WHAT NEEDS TO BE DONE –
Provide the records once more, identical to the original.
### MATERIALS PROVIDED
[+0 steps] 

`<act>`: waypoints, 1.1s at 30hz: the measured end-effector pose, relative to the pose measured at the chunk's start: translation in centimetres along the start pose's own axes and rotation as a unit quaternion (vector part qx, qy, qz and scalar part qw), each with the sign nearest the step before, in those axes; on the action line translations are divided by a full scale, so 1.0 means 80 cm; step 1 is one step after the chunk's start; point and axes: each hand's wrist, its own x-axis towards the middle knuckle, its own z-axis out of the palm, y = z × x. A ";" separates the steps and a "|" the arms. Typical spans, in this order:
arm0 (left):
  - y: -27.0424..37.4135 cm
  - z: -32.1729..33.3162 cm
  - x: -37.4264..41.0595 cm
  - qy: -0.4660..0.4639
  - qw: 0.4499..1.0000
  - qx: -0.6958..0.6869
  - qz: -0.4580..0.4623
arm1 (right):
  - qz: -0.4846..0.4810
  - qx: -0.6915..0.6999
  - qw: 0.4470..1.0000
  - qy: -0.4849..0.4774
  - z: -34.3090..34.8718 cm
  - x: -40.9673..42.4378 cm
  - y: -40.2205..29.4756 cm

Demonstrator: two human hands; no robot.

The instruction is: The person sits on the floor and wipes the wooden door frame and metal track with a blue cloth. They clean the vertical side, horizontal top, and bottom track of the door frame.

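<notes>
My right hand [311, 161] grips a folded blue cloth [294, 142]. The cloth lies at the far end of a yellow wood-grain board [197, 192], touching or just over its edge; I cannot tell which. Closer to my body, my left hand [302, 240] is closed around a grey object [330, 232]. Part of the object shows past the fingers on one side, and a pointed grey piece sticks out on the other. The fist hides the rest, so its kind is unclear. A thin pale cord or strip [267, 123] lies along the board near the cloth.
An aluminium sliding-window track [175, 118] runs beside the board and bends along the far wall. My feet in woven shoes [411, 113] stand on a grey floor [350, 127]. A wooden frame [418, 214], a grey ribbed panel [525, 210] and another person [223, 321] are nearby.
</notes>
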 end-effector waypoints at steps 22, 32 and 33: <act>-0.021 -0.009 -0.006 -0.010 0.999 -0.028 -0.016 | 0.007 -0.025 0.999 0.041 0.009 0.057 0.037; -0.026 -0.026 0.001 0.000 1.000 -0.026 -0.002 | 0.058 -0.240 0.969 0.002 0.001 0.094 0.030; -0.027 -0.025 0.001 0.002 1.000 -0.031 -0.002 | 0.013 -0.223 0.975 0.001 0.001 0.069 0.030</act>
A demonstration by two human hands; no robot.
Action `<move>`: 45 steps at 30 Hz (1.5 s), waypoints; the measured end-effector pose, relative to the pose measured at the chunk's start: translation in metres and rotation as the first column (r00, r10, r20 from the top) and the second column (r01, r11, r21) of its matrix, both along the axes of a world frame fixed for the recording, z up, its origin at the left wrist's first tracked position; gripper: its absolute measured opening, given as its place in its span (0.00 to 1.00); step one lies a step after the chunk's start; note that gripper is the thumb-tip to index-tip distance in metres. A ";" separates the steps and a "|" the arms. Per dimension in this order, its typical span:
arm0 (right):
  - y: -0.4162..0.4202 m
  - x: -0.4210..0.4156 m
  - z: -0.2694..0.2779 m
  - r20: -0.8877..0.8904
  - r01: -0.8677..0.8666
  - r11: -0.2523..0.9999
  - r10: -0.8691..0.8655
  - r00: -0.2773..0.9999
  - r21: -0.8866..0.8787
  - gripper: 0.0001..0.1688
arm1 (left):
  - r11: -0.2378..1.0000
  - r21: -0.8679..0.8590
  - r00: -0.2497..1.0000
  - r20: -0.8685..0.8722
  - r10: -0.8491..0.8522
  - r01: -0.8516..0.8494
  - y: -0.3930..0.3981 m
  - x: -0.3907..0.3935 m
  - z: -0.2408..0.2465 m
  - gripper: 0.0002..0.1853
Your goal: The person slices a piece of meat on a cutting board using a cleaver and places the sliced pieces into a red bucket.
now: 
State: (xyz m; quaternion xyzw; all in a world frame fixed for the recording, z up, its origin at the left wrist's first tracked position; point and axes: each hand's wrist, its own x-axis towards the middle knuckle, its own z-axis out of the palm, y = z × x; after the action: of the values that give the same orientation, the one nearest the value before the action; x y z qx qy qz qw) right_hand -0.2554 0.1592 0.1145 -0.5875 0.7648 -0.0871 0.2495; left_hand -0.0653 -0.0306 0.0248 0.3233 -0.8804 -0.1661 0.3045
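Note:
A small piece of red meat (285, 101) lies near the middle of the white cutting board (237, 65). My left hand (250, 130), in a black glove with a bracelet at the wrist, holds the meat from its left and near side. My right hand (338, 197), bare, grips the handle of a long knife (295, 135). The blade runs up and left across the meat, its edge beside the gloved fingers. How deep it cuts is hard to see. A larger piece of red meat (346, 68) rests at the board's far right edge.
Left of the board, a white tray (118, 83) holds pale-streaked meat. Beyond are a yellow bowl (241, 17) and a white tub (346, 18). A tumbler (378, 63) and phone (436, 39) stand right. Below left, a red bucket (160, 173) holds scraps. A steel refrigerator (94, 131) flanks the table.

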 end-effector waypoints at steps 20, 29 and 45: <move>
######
RESPONSE AREA –
[+0 steps] 

`<act>`: waypoints, 1.1s at 30hz: the measured end-effector pose, relative to the pose measured at the chunk's start: translation in centimetres along the start pose's own axes and rotation as a unit quaternion (vector part qx, qy, qz and scalar part qw), each with the sign nearest the step before, in those axes; on the action line translations are divided by a full scale, so 1.0 means 80 cm; step 1 is one step after the chunk's start; point and axes: each hand's wrist, its own x-axis towards the middle knuckle, its own z-axis out of the palm, y = z × x. A ";" separates the steps and a "|" the arms. Typical spans, in this order:
arm0 (left):
  - y: -27.0424..37.4135 cm
  - z: -32.1729..33.3162 cm
  - x: -37.4264..41.0595 cm
  - qy: -0.4660..0.4639
  - qw: 0.4499..1.0000
  - qx: -0.6958..0.6869
  - qz: -0.4580..0.4623
arm1 (right):
  - qz: -0.4846..0.4810
  - qx: -0.6915..0.6999
  - qw: 0.4470..1.0000
  - qy: -0.4849..0.4774
  - z: -34.3090..34.8718 cm
  - x: -40.9673..42.4378 cm
  - y: -40.2205..29.4756 cm

Demonstrator: two human hands; no robot.

The instruction is: The person sits on the floor and wipes the wooden door frame and metal track with a blue cloth. They clean the vertical side, horizontal top, and bottom track of the door frame.

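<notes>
My right hand [311, 161] grips a folded blue cloth [294, 142]. The cloth lies at the far end of a yellow wood-grain board [197, 192], touching or just over its edge; I cannot tell which. Closer to my body, my left hand [302, 240] is closed around a grey object [330, 232]. Part of the object shows past the fingers on one side, and a pointed grey piece sticks out on the other. The fist hides the rest, so its kind is unclear. A thin pale cord or strip [267, 123] lies along the board near the cloth.
An aluminium sliding-window track [175, 118] runs beside the board and bends along the far wall. My feet in woven shoes [411, 113] stand on a grey floor [350, 127]. A wooden frame [418, 214], a grey ribbed panel [525, 210] and another person [223, 321] are nearby.
</notes>
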 end-effector waypoints at steps 22, 32 and 33: <act>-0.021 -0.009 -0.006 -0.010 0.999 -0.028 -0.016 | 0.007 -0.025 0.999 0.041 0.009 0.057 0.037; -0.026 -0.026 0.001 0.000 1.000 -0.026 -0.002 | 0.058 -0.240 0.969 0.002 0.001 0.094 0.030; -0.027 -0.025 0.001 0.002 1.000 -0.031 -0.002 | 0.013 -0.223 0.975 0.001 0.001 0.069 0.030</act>
A demonstration by two human hands; no robot.
Action `<move>`: 45 steps at 30 Hz (1.5 s), waypoints; the measured end-effector pose, relative to the pose measured at the chunk's start: translation in metres and rotation as the first column (r00, r10, r20 from the top) and the second column (r01, r11, r21) of its matrix, both along the axes of a world frame fixed for the recording, z up, its origin at the left wrist's first tracked position; gripper: its absolute measured opening, given as its place in its span (0.00 to 1.00); step one lies a step after the chunk's start; note that gripper is the thumb-tip to index-tip distance in metres. A ";" separates the steps and a "|" the arms. Per dimension in this order, its typical span:
arm0 (right):
  - y: -0.4162..0.4202 m
  - x: -0.4210..0.4156 m
  - z: -0.2694..0.2779 m
  - r20: -0.8877..0.8904
  - r01: -0.8677..0.8666
  - r11: -0.2523..0.9999
  - r10: -0.8691..0.8655
  - r00: -0.2773..0.9999
  - r21: -0.8866..0.8787
  - gripper: 0.0001..0.1688
arm1 (left):
  - r11: -0.2378..1.0000
  - r21: -0.8679..0.8590
  - r00: -0.2497..1.0000
  - r20: -0.8685..0.8722
  - r10: -0.8491..0.8522
  - r01: -0.8516..0.8494
  - y: -0.3930..0.3981 m
  - x: -0.3907..0.3935 m
  - z: -0.2408..0.2465 m
  - gripper: 0.0002..0.1853
Your goal: The person slices a piece of meat on a cutting board using a cleaver and places the sliced pieces into a red bucket.
now: 
State: (xyz m; quaternion xyzw; all in a world frame fixed for the recording, z up, its origin at the left wrist's first tracked position; point and axes: each hand's wrist, its own x-axis towards the middle knuckle, its own z-axis out of the palm, y = z × x; after the action: of the values that give the same orientation, the one nearest the value before the action; x y z qx qy qz qw) right_hand -0.2554 0.1592 0.1145 -0.5875 0.7648 -0.0871 0.2495; left_hand -0.0653 -0.0306 0.0248 0.3233 -0.8804 -0.1661 0.3045
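Note:
A small piece of red meat (285, 101) lies near the middle of the white cutting board (237, 65). My left hand (250, 130), in a black glove with a bracelet at the wrist, holds the meat from its left and near side. My right hand (338, 197), bare, grips the handle of a long knife (295, 135). The blade runs up and left across the meat, its edge beside the gloved fingers. How deep it cuts is hard to see. A larger piece of red meat (346, 68) rests at the board's far right edge.
Left of the board, a white tray (118, 83) holds pale-streaked meat. Beyond are a yellow bowl (241, 17) and a white tub (346, 18). A tumbler (378, 63) and phone (436, 39) stand right. Below left, a red bucket (160, 173) holds scraps. A steel refrigerator (94, 131) flanks the table.
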
 end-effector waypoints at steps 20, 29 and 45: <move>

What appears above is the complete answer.